== Given data ==

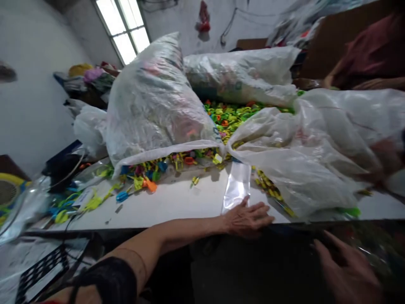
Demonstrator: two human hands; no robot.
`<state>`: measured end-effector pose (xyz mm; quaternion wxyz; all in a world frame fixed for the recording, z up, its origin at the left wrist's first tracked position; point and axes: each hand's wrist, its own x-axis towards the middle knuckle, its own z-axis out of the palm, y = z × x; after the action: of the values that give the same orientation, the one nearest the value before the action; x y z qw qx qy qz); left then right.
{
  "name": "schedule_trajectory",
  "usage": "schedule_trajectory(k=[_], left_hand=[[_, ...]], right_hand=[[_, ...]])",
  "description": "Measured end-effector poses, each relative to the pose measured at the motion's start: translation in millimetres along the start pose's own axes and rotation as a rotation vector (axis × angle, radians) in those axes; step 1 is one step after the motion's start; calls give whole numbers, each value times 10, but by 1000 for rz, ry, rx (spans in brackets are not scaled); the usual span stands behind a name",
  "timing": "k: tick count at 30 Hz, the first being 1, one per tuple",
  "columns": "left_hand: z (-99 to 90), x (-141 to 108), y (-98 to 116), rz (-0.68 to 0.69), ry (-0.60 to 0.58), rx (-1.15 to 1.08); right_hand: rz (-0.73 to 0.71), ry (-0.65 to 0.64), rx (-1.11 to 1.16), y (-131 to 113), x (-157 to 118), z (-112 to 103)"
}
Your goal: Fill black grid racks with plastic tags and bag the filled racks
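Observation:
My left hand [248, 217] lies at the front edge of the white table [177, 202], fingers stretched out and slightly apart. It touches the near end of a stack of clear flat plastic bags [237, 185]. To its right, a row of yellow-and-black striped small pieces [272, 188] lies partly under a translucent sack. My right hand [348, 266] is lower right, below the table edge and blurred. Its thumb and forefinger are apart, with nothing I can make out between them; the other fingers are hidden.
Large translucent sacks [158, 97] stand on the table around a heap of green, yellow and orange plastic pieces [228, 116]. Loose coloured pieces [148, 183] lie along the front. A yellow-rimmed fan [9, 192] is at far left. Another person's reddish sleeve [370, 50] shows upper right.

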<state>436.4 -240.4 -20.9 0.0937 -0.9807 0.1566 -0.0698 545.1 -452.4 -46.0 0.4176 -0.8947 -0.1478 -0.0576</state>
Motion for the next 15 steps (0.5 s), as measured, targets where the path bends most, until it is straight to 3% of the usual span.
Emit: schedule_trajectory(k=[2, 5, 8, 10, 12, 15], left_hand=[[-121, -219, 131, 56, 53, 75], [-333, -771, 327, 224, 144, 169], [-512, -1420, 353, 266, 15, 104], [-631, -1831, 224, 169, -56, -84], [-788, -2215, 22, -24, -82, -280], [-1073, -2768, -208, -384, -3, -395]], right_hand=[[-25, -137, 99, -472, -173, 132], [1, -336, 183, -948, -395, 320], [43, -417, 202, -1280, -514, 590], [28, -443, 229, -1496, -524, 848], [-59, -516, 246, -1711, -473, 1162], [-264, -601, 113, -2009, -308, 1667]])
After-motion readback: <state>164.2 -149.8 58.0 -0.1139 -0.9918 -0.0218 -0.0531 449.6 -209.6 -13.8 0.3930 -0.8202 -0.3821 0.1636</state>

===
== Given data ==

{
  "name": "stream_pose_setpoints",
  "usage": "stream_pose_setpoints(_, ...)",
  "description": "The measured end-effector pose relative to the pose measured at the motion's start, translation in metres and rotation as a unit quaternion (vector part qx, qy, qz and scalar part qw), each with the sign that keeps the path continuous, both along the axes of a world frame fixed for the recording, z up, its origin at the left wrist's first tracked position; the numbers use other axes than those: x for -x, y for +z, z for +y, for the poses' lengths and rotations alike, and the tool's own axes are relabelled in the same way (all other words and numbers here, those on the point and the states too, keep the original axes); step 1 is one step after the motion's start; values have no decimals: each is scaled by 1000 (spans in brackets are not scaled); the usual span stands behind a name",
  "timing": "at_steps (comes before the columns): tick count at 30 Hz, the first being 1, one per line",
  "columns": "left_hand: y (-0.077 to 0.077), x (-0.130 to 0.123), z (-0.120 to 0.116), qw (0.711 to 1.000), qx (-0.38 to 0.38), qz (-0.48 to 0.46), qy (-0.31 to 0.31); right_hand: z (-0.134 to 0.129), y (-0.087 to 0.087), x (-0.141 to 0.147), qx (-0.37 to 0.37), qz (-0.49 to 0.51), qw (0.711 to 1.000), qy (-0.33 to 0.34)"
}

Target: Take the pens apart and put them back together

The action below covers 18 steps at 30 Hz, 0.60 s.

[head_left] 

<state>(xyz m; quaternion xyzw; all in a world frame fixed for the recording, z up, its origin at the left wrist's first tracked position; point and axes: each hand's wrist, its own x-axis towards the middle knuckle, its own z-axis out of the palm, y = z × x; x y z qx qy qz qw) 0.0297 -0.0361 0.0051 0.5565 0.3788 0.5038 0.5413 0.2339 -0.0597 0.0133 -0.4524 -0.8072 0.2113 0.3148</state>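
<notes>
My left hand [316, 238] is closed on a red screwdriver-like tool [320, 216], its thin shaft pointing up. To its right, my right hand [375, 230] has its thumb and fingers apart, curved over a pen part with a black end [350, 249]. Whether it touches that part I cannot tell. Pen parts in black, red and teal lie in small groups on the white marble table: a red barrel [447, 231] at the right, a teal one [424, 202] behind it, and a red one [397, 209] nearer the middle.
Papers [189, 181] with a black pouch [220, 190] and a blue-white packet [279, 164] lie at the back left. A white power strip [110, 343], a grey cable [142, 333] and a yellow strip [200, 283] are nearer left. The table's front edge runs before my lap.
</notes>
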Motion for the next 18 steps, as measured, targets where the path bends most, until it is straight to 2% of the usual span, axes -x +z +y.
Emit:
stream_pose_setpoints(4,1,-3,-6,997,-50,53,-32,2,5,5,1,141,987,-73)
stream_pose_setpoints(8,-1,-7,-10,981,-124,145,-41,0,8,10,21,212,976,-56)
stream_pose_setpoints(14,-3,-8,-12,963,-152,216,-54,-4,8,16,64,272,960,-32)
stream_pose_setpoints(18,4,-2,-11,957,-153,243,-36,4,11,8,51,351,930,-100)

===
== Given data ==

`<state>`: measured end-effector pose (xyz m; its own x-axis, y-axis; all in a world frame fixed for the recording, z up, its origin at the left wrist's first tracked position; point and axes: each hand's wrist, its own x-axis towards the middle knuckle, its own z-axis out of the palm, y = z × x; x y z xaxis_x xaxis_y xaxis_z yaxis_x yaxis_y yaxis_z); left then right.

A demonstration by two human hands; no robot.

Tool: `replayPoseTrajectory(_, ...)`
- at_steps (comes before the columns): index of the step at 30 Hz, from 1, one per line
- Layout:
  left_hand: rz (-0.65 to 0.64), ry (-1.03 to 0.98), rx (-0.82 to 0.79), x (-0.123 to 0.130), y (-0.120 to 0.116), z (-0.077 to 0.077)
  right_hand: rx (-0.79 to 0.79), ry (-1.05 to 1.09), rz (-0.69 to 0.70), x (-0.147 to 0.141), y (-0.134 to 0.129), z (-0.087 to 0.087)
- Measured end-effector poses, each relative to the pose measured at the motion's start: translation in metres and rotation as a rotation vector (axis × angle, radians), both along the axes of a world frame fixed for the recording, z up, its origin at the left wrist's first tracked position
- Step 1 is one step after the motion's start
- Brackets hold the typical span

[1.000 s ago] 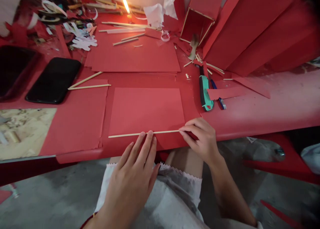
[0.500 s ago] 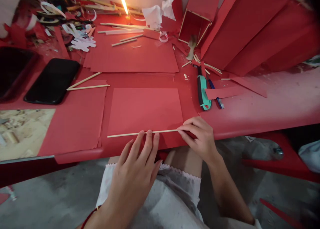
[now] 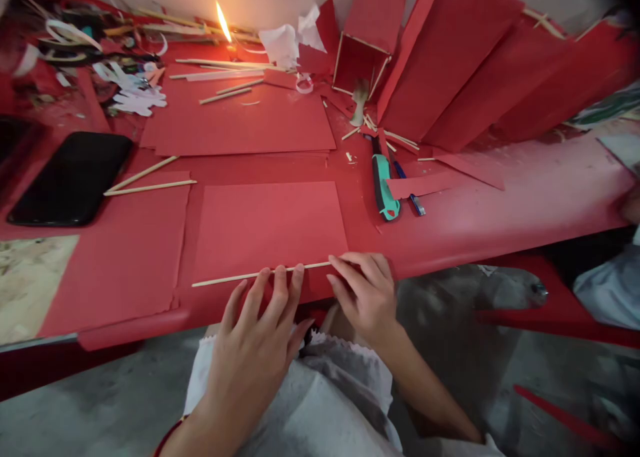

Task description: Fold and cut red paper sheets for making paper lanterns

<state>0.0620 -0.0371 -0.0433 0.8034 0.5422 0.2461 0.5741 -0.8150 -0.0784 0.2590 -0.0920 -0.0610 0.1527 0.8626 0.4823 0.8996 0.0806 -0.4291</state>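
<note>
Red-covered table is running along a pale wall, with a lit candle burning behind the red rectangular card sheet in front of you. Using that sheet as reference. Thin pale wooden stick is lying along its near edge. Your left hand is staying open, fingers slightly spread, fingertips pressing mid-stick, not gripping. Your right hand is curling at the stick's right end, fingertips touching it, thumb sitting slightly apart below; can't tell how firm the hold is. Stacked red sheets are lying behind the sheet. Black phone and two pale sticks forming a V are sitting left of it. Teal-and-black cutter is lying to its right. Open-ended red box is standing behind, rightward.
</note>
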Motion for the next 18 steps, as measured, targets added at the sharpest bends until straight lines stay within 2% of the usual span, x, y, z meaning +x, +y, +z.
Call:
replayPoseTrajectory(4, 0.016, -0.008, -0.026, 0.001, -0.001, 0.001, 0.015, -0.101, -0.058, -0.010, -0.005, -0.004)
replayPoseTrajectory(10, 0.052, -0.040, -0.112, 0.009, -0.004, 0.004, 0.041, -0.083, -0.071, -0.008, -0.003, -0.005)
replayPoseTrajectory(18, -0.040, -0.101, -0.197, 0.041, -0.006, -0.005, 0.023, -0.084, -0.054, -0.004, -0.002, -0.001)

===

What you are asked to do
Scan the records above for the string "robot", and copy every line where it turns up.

Reply
Demonstrator: two human hands; no robot.
A demonstration by two human hands; no robot.

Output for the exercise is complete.